Line count for "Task": give how many lines in the data below contain it, with no other words.

[Opening Records provided section]

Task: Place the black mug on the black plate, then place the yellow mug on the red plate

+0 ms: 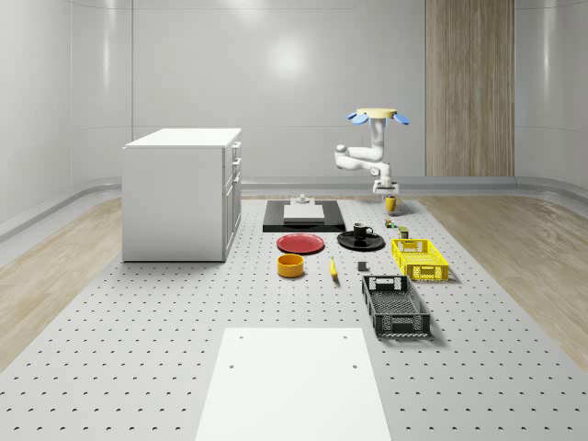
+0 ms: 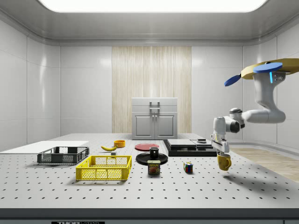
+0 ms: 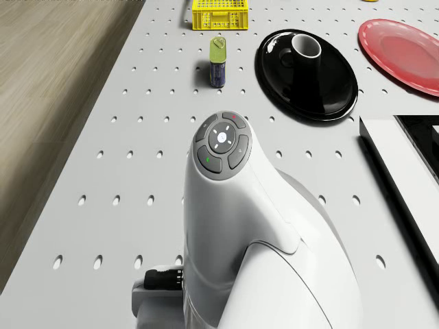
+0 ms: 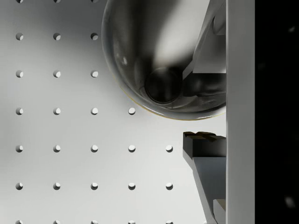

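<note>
The yellow mug (image 1: 390, 203) (image 2: 224, 162) hangs a little above the table near its back right corner, with my gripper (image 1: 385, 190) (image 2: 221, 150) shut on its rim. In the wrist view one finger (image 4: 202, 142) is outside the mug (image 4: 154, 56) and the other reaches inside. The drone (image 1: 377, 117) (image 2: 262, 70) hovers above that corner. The black mug (image 1: 362, 231) (image 2: 153, 152) (image 3: 306, 48) stands upright on the black plate (image 1: 372, 243) (image 2: 142, 159) (image 3: 329, 92). Beside it lies the red plate (image 1: 300, 243) (image 2: 146, 146) (image 3: 405, 55), with nothing on it.
A can (image 1: 404, 231) (image 3: 218, 62) and a colour cube (image 1: 390, 223) stand between the gripper and the black plate. A yellow crate (image 1: 420, 258), a black crate (image 1: 395, 305), a banana (image 1: 333, 267) and a yellow bowl (image 1: 290, 265) lie nearer the front. A white cabinet (image 1: 182, 193) and a black slab (image 1: 276, 220) stand behind.
</note>
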Tool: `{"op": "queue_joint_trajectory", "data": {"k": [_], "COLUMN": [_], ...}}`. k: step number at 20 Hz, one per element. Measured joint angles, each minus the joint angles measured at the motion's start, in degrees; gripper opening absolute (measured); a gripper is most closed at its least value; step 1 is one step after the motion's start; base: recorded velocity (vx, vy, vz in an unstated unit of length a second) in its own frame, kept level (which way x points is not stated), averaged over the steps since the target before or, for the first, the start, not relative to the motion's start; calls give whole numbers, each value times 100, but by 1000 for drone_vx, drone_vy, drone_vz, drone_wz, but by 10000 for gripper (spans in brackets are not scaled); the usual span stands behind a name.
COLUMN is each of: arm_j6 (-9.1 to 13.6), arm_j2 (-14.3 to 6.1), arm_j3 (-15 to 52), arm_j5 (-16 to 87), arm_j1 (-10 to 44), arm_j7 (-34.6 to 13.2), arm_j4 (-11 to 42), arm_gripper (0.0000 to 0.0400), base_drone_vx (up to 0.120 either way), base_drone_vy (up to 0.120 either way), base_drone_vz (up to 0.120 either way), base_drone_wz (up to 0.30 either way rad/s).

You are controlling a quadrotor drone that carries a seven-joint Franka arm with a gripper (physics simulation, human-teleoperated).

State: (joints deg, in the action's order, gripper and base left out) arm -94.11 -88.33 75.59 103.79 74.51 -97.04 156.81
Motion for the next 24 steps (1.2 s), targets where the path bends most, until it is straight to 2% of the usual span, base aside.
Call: {"op": "queue_joint_trajectory", "data": {"k": [4, 6, 15, 22, 24], "arm_j6": [64, 77, 65, 35, 26], "arm_j2": [-24, -36, -91, -129, -138], "arm_j3": [199, 258, 354, 366, 367], "arm_j5": [-191, -249, -358, -383, -388], "arm_j1": [-23, -27, -27, -20, -19], "arm_j7": [-3, -5, -12, -18, -19], "arm_j4": [45, 57, 73, 73, 73], "arm_gripper": [110, 110, 110, 110, 110], "base_drone_vx": [0, 100, 120, 120, 120], "base_drone_vy": [0, -20, -120, -120, -120], "base_drone_vz": [120, 120, 120, 6, 80], "base_drone_wz": [0, 0, 0, 0, 0]}}
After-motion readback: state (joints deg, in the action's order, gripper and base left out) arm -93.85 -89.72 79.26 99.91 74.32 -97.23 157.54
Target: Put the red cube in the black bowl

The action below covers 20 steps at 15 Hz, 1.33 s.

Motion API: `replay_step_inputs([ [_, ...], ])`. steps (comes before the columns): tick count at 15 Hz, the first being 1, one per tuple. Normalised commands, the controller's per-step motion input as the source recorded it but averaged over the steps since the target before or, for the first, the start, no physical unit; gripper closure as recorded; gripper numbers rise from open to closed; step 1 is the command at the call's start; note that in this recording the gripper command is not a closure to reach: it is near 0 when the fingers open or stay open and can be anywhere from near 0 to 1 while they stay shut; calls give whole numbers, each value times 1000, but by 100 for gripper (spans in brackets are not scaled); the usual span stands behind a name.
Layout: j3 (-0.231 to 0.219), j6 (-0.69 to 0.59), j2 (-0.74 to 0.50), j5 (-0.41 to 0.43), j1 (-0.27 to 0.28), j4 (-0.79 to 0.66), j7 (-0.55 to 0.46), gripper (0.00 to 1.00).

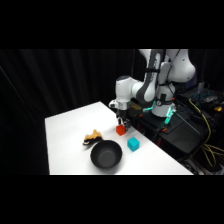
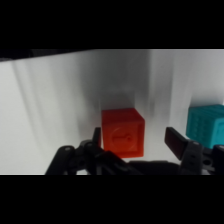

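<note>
Low over the table, gripper (image 2: 132, 137) with fingers spread wider than the red cube (image 2: 123, 132), one finger (image 2: 96, 137) on each side; contact unclear, seemingly a gap on one side. Cube sits on the white table (image 1: 65, 130), cyan cube (image 1: 133, 144) near, black bowl (image 1: 106, 154) just beyond. Cube face shows an embossed mark, unreadable.
</note>
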Motion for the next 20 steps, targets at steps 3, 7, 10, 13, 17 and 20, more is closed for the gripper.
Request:
replay_step_inputs([
  [3,153,238,214,-29,-202,104,-159,0],
  [7,107,159,259,-122,-164,218,-84,100],
  [10,1,44,128,-181,-70,200,29,100],
  [13,-188,-99,-53,-259,84,93,148,100],
  [17,-212,-261,-145,-231,145,56,187,100],
  [20,-238,-574,-404,-283,262,52,313,100],
])
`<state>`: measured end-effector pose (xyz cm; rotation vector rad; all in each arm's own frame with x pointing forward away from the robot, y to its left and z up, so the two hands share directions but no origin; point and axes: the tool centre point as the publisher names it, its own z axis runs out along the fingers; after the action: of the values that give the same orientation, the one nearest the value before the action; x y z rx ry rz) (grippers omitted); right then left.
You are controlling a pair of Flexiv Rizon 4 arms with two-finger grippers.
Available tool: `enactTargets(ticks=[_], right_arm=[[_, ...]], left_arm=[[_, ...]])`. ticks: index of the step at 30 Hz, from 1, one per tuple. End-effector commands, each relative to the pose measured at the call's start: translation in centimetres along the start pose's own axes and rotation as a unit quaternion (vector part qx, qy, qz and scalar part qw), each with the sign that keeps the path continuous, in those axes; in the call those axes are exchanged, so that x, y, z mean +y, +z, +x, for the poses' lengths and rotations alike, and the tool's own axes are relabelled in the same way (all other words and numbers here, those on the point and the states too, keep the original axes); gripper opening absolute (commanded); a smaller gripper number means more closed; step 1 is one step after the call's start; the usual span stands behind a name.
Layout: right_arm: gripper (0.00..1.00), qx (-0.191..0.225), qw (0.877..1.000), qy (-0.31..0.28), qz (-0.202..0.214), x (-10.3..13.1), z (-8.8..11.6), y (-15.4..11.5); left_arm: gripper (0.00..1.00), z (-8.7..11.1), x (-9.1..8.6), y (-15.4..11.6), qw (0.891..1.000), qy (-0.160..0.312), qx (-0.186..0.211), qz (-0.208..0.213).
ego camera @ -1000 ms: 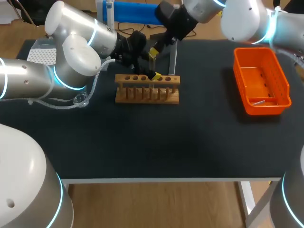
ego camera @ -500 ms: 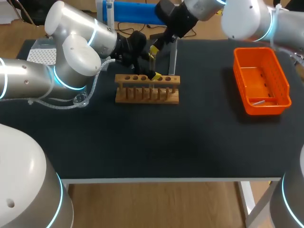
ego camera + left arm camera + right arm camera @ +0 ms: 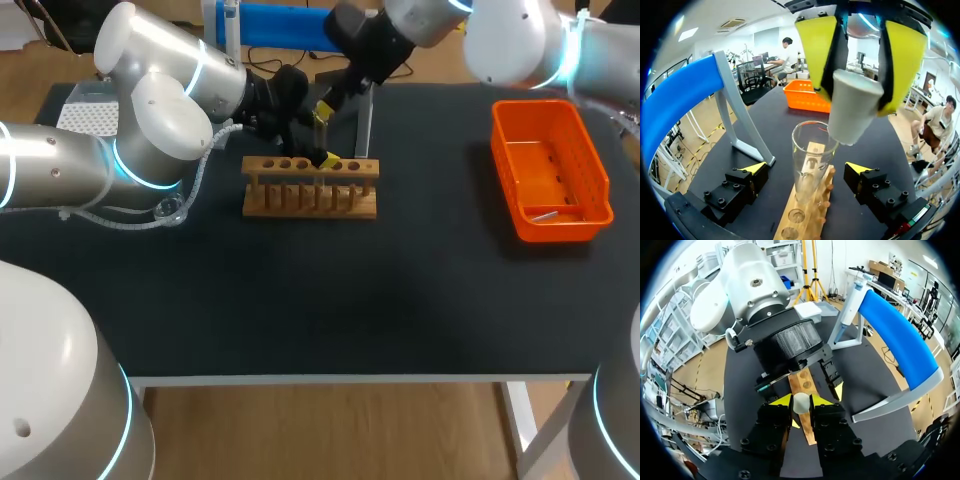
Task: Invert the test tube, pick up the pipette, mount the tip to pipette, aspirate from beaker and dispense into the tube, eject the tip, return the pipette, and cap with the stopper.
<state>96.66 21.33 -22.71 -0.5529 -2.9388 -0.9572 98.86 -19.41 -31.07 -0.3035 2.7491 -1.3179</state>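
The black table (image 3: 350,300) is bare in the lower half of the head view. Above the middle of the frame, a little to the left, stands the light wooden rack with a row of holes (image 3: 310,190), and the clear glass test tube (image 3: 812,150) stands upright in it, mouth up. The left gripper (image 3: 806,169) has its yellow fingers spread on both sides of this tube, with a gap on each side, so it does not touch it. Just over the mouth of the tube, the right gripper (image 3: 800,406) pinches the white conical stopper (image 3: 852,107) between its fingers, narrow end down; the stopper is not yet in the tube. At the right of the frame lies the orange plastic basket (image 3: 560,222). At the far edge, upper left of the middle, the white pipette (image 3: 847,310) hangs on the blue stand (image 3: 895,340).
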Motion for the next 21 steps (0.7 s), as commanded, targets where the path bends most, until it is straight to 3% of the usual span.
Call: enactTargets(ticks=[1,21], right_arm=[[0.00,-0.002,1.000,0.000,0.007,-0.2,0.0,0.3],[0.00,-0.011,1.000,-0.004,0.009,1.0,-0.5,-1.5]], left_arm=[[1.00,0.0,0.1,0.1,1.000,0.000,0.000,0.002],[1.00,0.0,0.1,0.1,1.000,0.000,0.000,0.002]])
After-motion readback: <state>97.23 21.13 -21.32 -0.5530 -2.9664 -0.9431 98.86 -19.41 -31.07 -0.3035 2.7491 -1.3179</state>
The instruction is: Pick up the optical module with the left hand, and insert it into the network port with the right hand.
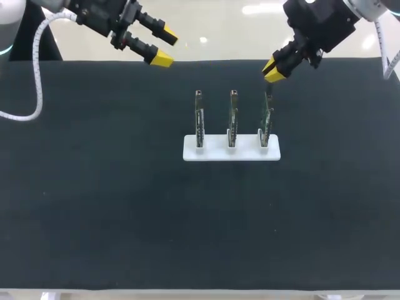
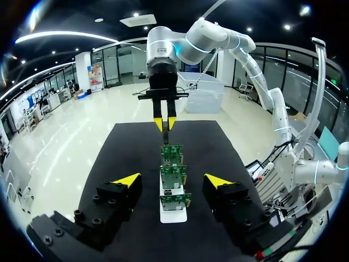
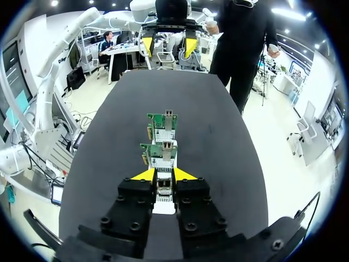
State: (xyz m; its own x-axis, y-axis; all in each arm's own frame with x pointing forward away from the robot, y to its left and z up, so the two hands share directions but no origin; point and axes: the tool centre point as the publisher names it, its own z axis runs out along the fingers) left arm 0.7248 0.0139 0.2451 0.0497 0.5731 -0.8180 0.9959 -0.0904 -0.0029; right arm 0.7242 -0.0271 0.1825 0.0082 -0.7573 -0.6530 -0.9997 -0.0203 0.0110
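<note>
Right gripper fingers are drawn close together. A slim dark piece, judged to be the optical module, is held between the yellow tips and pointed downward. It is placed directly over the rightmost card of three that are stood upright in a white holder near the middle of the black mat. The module's lower end is met by the top edge of that card, where the network port is taken to be. Whether it is entered or only touching cannot be told.

Left gripper is spread wide and nothing is held in it, so the pick-up and the hand-over are judged to be done. What is left, as far as can be seen, is the full seating of the module in the port and its release by the right fingers.

The right arm is brought in from the far right corner with its wrist tilted down and inward, so that the fingers are aimed steeply at the card's top. In its own wrist view the three cards are lined up straight ahead of the fingers. The left arm is held at the far left edge of the mat, well apart from the holder, with its fingers pointed toward the cards.
</note>
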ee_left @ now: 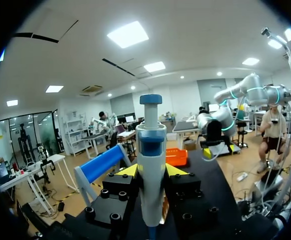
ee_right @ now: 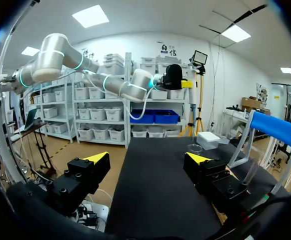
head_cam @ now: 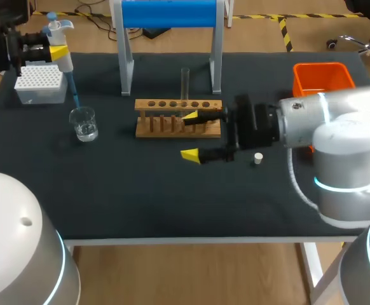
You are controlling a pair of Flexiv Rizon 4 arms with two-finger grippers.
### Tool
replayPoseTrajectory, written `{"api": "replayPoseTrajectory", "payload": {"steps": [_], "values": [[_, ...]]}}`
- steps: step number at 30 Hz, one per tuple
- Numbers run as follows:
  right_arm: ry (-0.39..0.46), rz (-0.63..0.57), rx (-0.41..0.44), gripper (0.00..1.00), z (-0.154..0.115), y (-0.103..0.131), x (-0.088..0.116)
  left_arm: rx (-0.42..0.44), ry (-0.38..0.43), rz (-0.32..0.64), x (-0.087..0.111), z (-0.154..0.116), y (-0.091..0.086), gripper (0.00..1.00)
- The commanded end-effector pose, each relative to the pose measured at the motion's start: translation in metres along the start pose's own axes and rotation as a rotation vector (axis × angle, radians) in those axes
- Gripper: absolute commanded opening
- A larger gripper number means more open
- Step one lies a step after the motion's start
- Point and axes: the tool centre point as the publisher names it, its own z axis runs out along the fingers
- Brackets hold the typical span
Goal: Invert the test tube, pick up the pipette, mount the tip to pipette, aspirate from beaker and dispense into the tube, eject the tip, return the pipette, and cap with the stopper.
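Saw stopper lying near the rack's front right corner; right gripper gaping wide, empty, at the rack's front; test tube upright in the rack. Farther, well left of the rack, left gripper clamped on pipette over beaker.

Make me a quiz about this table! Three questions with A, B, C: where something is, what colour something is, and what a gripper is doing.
1. Where is the stopper?
A in the tube
B on the table
C in the rack

2. What colour is the bin?
A blue
B green
C orange

3. The left gripper is:
A open
B shut on the pipette
C shut on the beaker

Answers:
1 B, it lies on the dark tabletop.
2 C, its walls are bright orange.
3 B, both fingers press the pipette's sides.
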Motion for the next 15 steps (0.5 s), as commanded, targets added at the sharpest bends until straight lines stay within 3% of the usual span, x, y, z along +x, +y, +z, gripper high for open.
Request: {"api": "replayPoseTrajectory", "payload": {"steps": [1, 6, 15], "values": [[-0.076, 0.011, 0.058, 1.0, 0.045, 0.007, -0.004, 0.001, 0.001, 0.001, 0.0, 0.0, 0.0, 0.0], [-0.148, 0.017, 0.089, 1.0, 0.075, 0.001, -0.013, 0.001, 0.001, 0.001, 0.0, 0.0, 0.0, 0.0], [-0.272, 0.014, 0.139, 1.0, 0.115, -0.029, -0.041, 0.001, 0.001, 0.001, 0.0, 0.0, 0.0, 0.0]]}}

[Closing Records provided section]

• Result
2